Cytomedix Announces Landmark Bright Cell Therapy Study in Peripheral Arterial Disease

GAITHERSBURG, MD--(Marketwire - Dec 6, 2012) - Cytomedix, Inc. ( OTCQX : CMXI ) (the "Company"), a regenerative therapies company commercializing and developing innovative platelet and adult stem cell technologies, announced today the signing of an agreement with NIH to collaborate on a Phase 2 clinical study in patients with intermittent claudication (IC).IC is caused by peripheral arterial disease (PAD), a condition causing reduced flow of blood and oxygen to muscles of the leg. The study is being funded by NHLBI/NIH and managed by the Cardiovascular Cell Therapy Research Network (CCTRN), which is also responsible for enrolling patients. The CCTRN is a network that includes seven centers in the United States with experience and expertise in stem cell clinical trials studying treatments for cardiovascular heart diseases.

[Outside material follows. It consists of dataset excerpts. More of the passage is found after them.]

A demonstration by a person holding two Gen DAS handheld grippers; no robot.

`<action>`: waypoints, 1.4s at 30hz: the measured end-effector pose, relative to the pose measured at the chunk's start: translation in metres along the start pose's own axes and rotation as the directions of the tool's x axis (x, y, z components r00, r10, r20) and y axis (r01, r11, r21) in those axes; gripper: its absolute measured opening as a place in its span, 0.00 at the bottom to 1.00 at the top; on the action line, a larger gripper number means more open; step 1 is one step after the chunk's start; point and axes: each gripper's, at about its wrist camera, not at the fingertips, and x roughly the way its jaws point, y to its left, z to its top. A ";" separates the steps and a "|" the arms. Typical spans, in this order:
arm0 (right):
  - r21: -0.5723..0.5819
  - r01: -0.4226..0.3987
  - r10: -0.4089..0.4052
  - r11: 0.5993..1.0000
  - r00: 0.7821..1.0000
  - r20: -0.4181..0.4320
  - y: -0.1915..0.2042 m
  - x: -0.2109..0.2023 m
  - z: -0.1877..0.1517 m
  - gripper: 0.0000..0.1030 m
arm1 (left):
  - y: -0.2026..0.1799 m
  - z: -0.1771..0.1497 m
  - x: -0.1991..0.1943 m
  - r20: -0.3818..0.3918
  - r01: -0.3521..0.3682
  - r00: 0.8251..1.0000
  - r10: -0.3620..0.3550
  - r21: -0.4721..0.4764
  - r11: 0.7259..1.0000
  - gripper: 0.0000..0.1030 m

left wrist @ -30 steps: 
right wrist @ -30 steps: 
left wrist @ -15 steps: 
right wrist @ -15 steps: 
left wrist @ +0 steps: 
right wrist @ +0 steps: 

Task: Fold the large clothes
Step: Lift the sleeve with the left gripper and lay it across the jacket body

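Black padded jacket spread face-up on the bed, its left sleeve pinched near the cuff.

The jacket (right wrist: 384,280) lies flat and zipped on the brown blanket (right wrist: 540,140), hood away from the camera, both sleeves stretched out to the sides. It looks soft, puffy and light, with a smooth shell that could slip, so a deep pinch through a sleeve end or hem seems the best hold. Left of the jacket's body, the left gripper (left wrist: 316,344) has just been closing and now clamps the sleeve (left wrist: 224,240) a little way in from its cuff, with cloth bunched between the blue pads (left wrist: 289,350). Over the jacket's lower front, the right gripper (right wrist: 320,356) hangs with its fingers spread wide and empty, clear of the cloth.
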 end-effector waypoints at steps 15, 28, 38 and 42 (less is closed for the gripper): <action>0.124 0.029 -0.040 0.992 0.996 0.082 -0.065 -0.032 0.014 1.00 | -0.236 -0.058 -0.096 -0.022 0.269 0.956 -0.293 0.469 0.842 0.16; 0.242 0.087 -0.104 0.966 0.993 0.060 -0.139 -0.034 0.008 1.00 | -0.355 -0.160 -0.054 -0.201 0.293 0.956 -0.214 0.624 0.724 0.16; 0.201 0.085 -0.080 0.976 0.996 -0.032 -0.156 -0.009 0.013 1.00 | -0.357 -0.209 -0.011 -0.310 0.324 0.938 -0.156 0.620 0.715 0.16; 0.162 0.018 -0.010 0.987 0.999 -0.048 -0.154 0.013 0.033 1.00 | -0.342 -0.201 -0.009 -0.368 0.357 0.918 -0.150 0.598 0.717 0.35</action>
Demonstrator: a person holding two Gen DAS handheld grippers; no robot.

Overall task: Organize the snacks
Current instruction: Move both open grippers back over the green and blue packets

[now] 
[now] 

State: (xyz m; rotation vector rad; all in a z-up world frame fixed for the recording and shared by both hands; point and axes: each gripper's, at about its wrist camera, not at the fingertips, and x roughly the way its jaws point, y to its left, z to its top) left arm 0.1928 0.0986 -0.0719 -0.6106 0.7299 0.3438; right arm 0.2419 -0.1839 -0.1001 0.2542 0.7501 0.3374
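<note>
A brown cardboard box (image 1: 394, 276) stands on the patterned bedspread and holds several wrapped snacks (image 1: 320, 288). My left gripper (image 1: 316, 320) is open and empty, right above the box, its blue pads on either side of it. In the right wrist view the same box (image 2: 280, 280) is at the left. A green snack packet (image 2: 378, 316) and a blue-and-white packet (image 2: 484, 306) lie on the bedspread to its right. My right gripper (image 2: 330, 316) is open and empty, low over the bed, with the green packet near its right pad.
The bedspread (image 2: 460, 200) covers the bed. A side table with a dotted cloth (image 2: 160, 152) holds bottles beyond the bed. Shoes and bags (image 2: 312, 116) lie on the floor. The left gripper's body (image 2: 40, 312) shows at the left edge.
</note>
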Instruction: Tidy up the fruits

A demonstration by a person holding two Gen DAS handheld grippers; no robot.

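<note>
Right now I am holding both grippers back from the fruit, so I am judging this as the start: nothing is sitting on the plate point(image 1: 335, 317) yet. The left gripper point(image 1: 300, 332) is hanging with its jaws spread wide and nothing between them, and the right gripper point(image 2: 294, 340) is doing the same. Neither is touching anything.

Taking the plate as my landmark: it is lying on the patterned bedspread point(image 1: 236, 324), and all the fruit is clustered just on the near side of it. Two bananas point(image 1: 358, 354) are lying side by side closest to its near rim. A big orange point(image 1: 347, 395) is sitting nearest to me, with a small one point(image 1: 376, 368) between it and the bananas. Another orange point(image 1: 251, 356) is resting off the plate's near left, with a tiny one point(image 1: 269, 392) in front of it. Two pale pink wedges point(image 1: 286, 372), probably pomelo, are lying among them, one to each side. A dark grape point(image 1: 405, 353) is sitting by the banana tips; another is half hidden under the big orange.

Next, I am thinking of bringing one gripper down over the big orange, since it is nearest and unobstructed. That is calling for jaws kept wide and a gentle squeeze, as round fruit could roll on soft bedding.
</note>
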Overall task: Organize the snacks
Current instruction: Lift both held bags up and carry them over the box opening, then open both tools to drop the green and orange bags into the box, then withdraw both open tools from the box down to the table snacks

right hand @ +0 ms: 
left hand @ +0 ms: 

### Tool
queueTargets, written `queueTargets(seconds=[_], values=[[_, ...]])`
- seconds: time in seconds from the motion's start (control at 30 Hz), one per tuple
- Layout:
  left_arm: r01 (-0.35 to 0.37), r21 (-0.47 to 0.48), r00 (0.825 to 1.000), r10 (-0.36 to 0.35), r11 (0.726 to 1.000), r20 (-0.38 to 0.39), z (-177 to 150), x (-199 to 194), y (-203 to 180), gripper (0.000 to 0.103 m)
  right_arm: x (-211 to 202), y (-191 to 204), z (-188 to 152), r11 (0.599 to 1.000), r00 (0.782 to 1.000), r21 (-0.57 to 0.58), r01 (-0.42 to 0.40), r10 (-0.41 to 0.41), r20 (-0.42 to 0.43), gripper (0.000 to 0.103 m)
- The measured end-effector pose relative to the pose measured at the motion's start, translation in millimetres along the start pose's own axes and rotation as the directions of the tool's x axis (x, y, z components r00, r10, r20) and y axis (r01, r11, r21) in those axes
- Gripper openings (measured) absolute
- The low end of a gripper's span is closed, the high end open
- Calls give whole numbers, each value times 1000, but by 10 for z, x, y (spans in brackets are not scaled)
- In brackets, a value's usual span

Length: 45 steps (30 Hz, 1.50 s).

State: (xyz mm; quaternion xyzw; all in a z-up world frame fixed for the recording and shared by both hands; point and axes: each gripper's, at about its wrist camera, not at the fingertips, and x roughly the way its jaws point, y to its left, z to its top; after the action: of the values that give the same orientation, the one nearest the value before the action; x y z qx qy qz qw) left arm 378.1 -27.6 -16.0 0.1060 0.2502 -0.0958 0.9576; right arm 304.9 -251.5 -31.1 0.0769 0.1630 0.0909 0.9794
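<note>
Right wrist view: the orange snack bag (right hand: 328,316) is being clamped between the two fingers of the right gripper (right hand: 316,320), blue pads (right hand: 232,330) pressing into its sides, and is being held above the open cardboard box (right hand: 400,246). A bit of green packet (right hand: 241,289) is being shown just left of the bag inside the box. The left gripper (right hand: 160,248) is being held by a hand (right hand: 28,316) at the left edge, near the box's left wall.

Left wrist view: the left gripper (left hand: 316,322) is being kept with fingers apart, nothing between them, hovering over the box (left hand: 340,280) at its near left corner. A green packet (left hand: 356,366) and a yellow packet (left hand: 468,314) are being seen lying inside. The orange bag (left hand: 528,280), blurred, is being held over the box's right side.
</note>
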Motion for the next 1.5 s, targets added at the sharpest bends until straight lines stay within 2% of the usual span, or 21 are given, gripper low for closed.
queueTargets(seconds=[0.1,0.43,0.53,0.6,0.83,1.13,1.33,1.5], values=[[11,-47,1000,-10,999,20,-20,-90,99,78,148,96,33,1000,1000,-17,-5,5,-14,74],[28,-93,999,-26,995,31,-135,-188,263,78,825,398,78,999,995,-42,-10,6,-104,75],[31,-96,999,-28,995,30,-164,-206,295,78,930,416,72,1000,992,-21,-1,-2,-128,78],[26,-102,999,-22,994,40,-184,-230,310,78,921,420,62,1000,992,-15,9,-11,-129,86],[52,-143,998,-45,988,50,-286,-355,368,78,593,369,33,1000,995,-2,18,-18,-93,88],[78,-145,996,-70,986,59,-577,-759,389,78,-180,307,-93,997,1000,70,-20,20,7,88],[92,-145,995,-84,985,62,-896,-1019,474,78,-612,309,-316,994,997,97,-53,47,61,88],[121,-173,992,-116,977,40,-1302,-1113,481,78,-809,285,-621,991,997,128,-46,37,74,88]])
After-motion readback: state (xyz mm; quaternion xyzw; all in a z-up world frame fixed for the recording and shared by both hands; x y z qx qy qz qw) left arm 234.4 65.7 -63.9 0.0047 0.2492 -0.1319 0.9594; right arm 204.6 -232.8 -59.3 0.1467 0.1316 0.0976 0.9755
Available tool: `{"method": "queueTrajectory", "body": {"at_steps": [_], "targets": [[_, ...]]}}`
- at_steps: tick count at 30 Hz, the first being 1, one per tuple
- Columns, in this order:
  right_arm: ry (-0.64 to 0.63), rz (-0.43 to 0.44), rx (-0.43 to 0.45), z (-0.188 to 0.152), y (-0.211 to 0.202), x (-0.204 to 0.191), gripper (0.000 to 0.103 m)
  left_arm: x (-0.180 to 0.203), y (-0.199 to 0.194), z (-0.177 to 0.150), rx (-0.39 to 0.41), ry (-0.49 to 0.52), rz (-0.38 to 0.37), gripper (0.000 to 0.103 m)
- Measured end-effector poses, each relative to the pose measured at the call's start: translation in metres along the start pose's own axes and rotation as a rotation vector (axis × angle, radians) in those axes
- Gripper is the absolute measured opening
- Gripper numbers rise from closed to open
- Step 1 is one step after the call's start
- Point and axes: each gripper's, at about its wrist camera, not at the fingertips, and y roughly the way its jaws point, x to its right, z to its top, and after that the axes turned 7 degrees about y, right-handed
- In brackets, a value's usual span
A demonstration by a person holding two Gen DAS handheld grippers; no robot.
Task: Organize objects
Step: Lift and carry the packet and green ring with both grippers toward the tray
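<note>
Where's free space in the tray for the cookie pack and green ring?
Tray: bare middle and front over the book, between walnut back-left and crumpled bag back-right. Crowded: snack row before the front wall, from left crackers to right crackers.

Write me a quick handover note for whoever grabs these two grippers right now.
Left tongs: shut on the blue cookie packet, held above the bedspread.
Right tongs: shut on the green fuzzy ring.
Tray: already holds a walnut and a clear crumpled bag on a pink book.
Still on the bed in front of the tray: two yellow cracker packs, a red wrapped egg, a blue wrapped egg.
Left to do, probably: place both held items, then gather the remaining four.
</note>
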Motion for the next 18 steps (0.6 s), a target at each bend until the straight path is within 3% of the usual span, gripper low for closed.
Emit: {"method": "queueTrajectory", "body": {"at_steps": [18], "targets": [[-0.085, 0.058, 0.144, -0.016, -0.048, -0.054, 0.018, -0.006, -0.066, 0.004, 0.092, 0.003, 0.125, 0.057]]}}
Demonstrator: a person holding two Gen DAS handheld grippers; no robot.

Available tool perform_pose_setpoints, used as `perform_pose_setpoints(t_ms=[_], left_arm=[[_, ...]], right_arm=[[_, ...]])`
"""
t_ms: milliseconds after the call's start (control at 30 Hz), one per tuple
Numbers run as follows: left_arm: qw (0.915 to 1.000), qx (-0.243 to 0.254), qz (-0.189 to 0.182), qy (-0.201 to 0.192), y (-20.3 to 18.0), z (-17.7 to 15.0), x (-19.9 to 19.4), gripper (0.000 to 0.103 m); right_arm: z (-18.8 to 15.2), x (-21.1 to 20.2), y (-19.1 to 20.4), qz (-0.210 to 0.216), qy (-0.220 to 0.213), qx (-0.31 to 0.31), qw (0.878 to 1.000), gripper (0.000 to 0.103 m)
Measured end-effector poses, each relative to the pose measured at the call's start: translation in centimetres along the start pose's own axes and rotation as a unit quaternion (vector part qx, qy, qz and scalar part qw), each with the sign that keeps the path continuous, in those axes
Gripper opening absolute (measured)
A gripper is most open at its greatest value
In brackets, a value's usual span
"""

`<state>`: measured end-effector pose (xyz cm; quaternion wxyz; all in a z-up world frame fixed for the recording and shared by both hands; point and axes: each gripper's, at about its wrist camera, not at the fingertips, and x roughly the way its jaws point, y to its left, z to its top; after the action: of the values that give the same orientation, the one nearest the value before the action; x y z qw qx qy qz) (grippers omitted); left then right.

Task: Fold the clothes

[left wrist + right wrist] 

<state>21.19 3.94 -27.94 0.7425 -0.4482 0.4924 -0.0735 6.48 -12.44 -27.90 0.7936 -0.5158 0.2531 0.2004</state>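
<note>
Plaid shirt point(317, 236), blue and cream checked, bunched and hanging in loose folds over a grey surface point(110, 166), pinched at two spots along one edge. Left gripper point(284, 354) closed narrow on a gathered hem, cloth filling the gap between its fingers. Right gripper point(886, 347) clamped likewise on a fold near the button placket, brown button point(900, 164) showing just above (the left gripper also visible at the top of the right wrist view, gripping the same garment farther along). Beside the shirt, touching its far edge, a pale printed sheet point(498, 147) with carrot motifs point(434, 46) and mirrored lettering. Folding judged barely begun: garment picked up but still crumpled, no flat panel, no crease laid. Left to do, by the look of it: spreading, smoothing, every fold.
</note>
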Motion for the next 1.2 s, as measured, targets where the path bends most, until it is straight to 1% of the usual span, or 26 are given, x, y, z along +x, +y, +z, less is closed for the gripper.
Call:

The Phase 2 PACE (Patients with Intermittent Claudication Injected with ALDH Bright Cells) study is an 80 patient, double-blind, placebo-controlled clinical trial intended to demonstrate the safety and efficacy of ALD-301 (Bright Cells) in patients diagnosed with IC.The primary endpoints of the study are safety and the change in peak walking time at 6 months compared to baseline.Additionally, changes in leg collateral arterial anatomy, calf muscle blood flow, and tissue perfusion as determined by magnetic resonance imaging (MRI) will be examined. These novel MRI techniques are incorporated into the study to assess perfusion, providing a unique set of data potentially supporting the angiogenic mechanism of Bright Cells.The clinical study has received Investigational New Drug approval from the U.S. Food and Drug Administration (FDA) and is expected to begin enrollment in Q1 2013 upon the Investigational Review Board approvals from the participating centers.

Martin P. Rosendale, Chief Executive Officer of Cytomedix, stated, "We are delighted that the CCTRN has chosen to collaborate with Cytomedix on this study.Our February acquisition of Aldagen and the Bright Cell technology has positioned us well to play a leading role in investigating promising clinical paths in regenerative medicine where there exists significant unmet medical need.We look forward to supplying a highly differentiated personalized cell therapy product to the participating CCTRN centers involved with this important PAD indication.Intermittent claudication is a serious consequence of arteriosclerosis which, if left untreated, will likely progress to pain at rest and possibly open wounds.Our experience with the AutoloGel product and the clinical treatment of lower extremity wounds resulting from CLI has provided us with a full appreciation of the difficult clinical outcomes associated with this compromised patient population.We are hopeful that improvements in lower leg blood flow will lead to increased peak walking time which has been accepted as an FDA approvable endpoint in pivotal Phase 3 trials in IC."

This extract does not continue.